I have recently been struggling with motivation to go to the gym, so I was especially excited to try this routine. Every night, I picked out my workout OOTD and laid it out on my dresser before going to bed. It was a bit of a struggle to remember the first day, but there wasn’t anything a cute matching set couldn’t fix (nothing is more motivating than fashion!). By the fifth day, it became second nature to get some movement in, be it a 20-minute walk, Pilates class, or lifting sesh, because I already had the outfit on. Try putting on your workout clothes first thing when you get ready in the morning or pack a gym bag with your clothes ready to go if you need to put on work attire.
Robbins encourages “dreaming in the morning” to shift your dreams from subconscious to conscious and put them at the front of your mind where they can “act like a searchlight” to help you manifest your happiest life but to also gain awareness of what you need. Grab your journal and write down exactly what you’re feeling, which will allow you to be present and process emotions (both good and bad). Then, jot down five things you want (it can be anything, from finding love to exploring Europe). By writing your dreams down, you’re validating them. “A critical part of living a High 5 Life is giving yourself permission—permission to dream big and to want what seems impossible,” she explained.
For as long as I can remember, I’ve loved lists and found putting pen to paper cathartic, so “dreaming in the morning” was the easiest for me to adapt. When I added this last step to my morning routine, I noticed I was more grounded and had more clarity. Making note of my thoughts and feelings meant they weren’t nagging at and controlling me all day. Instead of being bogged down by negative thoughts, I created space for more positive beliefs, and seeing my desires written out made them more real and feel more attainable. I see you, Katherine.

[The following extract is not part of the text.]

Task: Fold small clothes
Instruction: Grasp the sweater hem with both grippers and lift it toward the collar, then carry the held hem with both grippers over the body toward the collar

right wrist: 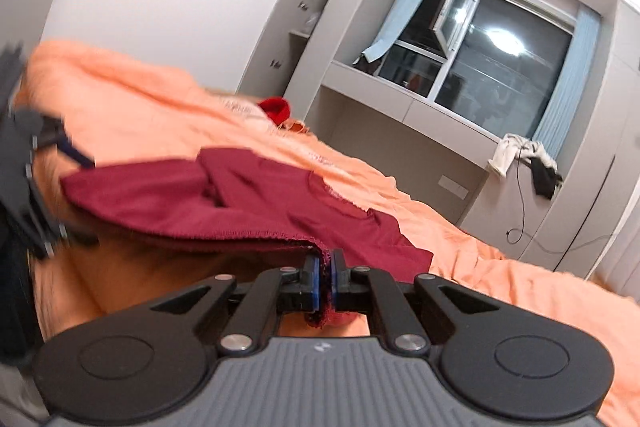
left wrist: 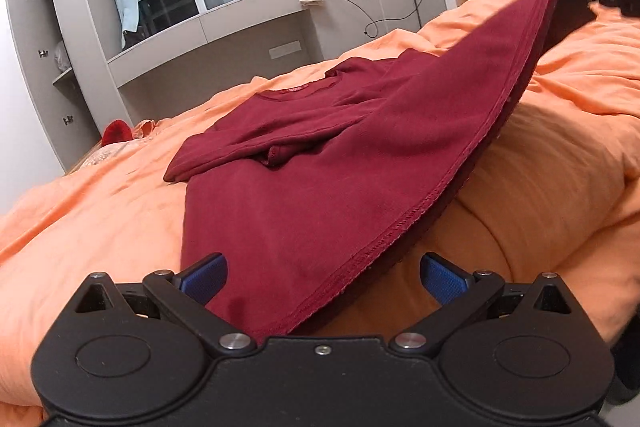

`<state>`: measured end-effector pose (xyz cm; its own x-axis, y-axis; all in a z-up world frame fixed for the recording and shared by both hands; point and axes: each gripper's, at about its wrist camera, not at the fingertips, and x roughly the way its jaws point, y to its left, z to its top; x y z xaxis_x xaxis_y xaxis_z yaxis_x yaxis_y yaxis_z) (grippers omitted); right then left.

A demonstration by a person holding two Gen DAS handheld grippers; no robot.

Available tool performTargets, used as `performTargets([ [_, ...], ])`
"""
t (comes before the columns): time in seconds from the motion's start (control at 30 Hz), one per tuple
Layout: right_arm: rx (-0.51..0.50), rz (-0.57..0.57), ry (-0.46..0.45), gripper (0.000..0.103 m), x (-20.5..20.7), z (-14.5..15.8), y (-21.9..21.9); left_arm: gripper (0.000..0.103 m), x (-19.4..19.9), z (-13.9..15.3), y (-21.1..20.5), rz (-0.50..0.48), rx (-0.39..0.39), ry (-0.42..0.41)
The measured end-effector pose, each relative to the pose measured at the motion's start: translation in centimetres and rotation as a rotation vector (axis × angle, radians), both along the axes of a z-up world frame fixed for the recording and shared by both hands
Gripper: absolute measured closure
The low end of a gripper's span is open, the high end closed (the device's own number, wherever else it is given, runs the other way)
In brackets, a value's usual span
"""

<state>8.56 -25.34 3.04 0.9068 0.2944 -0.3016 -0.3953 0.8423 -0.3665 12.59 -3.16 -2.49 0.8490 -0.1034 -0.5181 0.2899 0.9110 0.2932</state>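
Dark red long-sleeved shirt [left wrist: 304, 187] on orange bedding, sleeves folded inward (front up) — hem corner lifted.

**Handheld grippers, pair: appearance**

Left gripper [left wrist: 323, 277]: matte black body, two round housings each with a recessed disc, angled linkage arms behind the jaws, silver rivets at the pivots, one small screw at centre. Fingers [left wrist: 444, 279] faced with textured blue pads. Triangular cut-outs outboard of the jaws.

Right gripper [right wrist: 325, 281]: same black linkage and silver rivets; grey ribbed plate with a small white mark behind the jaws; blue pad edges.
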Motion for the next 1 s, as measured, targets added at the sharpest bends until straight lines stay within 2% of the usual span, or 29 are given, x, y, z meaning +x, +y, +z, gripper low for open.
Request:
performTargets([
  [0.03, 0.012, -0.001, -0.003, 0.098, 0.1, 0.4, -0.3, 0.002, 0.4, -0.1, -0.2, 0.015, 0.012, -0.006],
  [0.1, 0.027, -0.003, -0.010, 0.098, 0.0, 1.0, -1.0, 0.011, 0.8, -0.3, -0.4, 0.043, 0.029, -0.016],
  [0.17, 0.033, -0.005, -0.019, 0.098, -0.6, 1.2, -1.6, 0.017, 0.9, 0.0, 0.0, 0.059, 0.021, -0.022],
  [0.23, 0.047, -0.012, -0.026, 0.098, -1.1, 1.3, -1.8, 0.030, 0.7, 0.1, 0.4, 0.077, 0.026, -0.027],
  [0.3, 0.069, -0.025, -0.033, 0.098, -1.5, 1.2, -2.3, 0.059, 0.5, 0.1, 0.8, 0.105, 0.070, -0.014],
  [0.4, 0.105, -0.043, -0.037, 0.098, -1.9, 1.0, -2.9, 0.079, -0.3, 0.2, 1.3, 0.126, 0.113, -0.017],
  [0.53, 0.108, -0.044, -0.039, 0.098, -2.4, 0.6, -3.4, 0.088, -0.8, 0.2, 2.1, 0.146, 0.146, -0.033],
  [0.57, 0.103, -0.043, -0.039, 0.098, -2.5, 0.5, -3.3, 0.095, -0.8, 0.3, 2.3, 0.152, 0.149, -0.036],
  [0.6, 0.101, -0.043, -0.039, 0.098, -2.4, 0.4, -3.3, 0.097, -0.9, 0.4, 2.5, 0.157, 0.144, -0.048],
  [0.73, 0.086, -0.051, -0.071, 0.098, -3.5, -0.1, -3.0, 0.098, -2.3, 1.9, 2.8, 0.177, 0.126, -0.159],
  [0.87, 0.076, -0.062, -0.140, 0.098, -4.7, 0.0, -2.6, 0.098, -4.1, 4.8, 3.3, 0.189, 0.068, -0.262],
  [1.0, 0.097, -0.076, -0.215, 0.098, -7.0, 1.0, -3.1, 0.098, -6.4, 7.9, 3.3, 0.172, 0.020, -0.320],
])
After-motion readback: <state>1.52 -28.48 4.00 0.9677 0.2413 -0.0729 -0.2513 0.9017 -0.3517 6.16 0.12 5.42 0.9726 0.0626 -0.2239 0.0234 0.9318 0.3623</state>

At the end of my week trying the High 5 Morning, I’d give Robbins’ methods a 10/10 for boosting confidence and feeling more connected to myself. The multiple steps didn’t seem daunting, tedious, or silly once I realized I was investing in myself and my confidence. It all comes down to the relationship I have with myself and being my own biggest cheerleader. PSA: We shouldn’t wait to receive a promotion, fit in our favorite pair of jeans from high school, or finally get reciprocation from a longtime crush to feel more confident. We deserve to be happy now. The icing on the cake? The “High 5 Habit” tools are free and easy, which means anyone, anywhere, at any age can benefit from them (you bet I taught my 2-year-old nephew to high-five himself in the mirror). So go ahead and give your strong, confident, happy self a high-five to achieve the confidence you deserve.